Task directions: A word-for-word copy of the listing that follows is required.
Collected material: Begin
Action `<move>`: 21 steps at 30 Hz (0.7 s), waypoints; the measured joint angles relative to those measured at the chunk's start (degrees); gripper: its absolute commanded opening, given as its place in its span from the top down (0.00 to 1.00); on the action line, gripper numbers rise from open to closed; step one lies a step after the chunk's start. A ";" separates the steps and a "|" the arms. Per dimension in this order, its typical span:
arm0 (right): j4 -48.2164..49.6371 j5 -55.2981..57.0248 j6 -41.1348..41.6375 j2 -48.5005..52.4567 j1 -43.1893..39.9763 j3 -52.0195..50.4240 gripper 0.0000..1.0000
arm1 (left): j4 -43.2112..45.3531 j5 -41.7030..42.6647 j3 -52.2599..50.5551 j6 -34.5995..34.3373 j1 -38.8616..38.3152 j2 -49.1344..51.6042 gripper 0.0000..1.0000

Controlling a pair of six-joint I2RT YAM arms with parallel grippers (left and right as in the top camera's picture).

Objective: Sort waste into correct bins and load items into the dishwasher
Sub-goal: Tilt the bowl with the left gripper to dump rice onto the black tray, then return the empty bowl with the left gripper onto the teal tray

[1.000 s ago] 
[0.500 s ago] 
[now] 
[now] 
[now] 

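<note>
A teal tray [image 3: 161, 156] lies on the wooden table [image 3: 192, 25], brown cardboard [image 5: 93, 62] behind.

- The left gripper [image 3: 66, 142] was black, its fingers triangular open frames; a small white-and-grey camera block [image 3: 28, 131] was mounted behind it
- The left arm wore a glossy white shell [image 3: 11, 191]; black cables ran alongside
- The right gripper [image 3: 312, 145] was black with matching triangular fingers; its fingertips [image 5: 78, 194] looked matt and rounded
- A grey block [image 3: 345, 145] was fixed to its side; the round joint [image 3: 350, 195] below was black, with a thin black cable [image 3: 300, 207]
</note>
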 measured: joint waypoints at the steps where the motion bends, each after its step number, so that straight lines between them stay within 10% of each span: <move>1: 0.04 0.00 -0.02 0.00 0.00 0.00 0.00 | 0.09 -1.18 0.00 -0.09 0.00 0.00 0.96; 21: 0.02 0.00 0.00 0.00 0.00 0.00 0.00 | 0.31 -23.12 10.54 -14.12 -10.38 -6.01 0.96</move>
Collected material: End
Exercise solution:
Action `<move>`: 21 steps at 30 Hz (0.7 s), waypoints; the measured joint angles relative to those measured at the chunk's start (degrees); gripper: its absolute commanded opening, given as its place in its span from the top down (0.00 to 1.00); on the action line, gripper numbers rise from open to closed; step one lies a step after the chunk's start. A ";" separates the steps and a "|" the arms. Per dimension in this order, its typical span:
arm0 (right): j4 -48.2164..49.6371 j5 -55.2981..57.0248 j6 -41.1348..41.6375 j2 -48.5005..52.4567 j1 -43.1893..39.9763 j3 -52.0195..50.4240 gripper 0.0000..1.0000
arm1 (left): j4 -43.2112..45.3531 j5 -41.7030..42.6647 j3 -52.2599..50.5551 j6 -34.5995..34.3373 j1 -38.8616..38.3152 j2 -49.1344..51.6042 gripper 0.0000..1.0000

Controlling a pair of six-joint I2RT YAM arms with parallel grippers (left and right as in the top camera's picture).

Objective: Sort waste into correct bins and load items into the dishwasher
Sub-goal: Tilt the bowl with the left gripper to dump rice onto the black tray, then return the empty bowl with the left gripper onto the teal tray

[1.000 s ago] 
[0.500 s ago] 
[now] 
[now] 
[now] 

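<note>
A teal tray [image 3: 161, 156] lies on the wooden table [image 3: 192, 25], brown cardboard [image 5: 93, 62] behind.

- The left gripper [image 3: 66, 142] was black, its fingers triangular open frames; a small white-and-grey camera block [image 3: 28, 131] was mounted behind it
- The left arm wore a glossy white shell [image 3: 11, 191]; black cables ran alongside
- The right gripper [image 3: 312, 145] was black with matching triangular fingers; its fingertips [image 5: 78, 194] looked matt and rounded
- A grey block [image 3: 345, 145] was fixed to its side; the round joint [image 3: 350, 195] below was black, with a thin black cable [image 3: 300, 207]
</note>
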 measured: joint waypoints at the steps where the motion bends, each after its step number, so that straight lines between them stay within 10% of each span: <move>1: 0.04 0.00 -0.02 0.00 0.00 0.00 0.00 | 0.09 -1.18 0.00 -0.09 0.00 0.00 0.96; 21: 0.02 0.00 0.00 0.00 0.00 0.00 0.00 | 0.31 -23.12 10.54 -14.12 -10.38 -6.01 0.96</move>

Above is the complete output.